HOW TO COMPLETE THIS TASK: Make an exact copy of the lines starting at the top of the listing below and ending at the line that contains "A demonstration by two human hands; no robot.", inclusive.

PROVIDED MATERIAL:

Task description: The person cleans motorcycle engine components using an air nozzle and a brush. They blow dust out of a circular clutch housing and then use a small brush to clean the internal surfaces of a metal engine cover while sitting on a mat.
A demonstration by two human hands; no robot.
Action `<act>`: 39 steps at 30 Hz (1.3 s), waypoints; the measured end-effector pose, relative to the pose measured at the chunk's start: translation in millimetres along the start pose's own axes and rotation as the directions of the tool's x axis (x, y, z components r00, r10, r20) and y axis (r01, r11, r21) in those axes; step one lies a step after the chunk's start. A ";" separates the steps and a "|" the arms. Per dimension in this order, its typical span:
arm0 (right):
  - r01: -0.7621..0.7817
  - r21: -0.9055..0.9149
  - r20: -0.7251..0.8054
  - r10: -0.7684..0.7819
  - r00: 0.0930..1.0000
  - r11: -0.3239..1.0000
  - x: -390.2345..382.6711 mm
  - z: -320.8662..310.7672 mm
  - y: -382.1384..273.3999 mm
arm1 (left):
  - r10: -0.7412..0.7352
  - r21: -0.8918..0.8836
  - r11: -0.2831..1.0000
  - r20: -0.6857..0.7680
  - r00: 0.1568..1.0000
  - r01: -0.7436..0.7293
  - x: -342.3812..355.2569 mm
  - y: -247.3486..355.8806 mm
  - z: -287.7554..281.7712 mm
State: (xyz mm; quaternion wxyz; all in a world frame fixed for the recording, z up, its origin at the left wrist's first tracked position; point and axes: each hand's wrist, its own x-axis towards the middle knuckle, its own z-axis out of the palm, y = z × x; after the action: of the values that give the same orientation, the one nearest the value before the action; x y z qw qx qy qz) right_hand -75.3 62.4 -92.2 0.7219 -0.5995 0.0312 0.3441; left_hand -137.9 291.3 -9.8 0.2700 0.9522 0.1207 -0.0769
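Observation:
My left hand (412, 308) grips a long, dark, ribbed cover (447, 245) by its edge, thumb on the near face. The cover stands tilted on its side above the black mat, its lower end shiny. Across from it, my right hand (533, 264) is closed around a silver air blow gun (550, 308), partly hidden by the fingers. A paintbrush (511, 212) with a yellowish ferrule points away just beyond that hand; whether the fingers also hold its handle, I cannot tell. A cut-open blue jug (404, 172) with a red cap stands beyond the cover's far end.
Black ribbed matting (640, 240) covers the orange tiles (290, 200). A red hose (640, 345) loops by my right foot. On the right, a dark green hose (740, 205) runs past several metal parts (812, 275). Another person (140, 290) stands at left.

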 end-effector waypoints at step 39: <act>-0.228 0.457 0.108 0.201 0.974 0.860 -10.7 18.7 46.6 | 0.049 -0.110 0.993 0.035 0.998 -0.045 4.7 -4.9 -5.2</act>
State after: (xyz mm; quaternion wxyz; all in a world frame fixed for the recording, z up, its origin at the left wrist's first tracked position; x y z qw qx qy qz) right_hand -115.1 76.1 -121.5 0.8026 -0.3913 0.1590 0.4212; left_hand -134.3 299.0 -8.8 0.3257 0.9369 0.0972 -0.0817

THE ANSWER:
Task description: The person cleans motorcycle engine components using an air nozzle and a brush. They blow dust out of a circular clutch housing and then use a small brush to clean the internal surfaces of a metal engine cover while sitting on a mat.
A demonstration by two human hands; no robot.

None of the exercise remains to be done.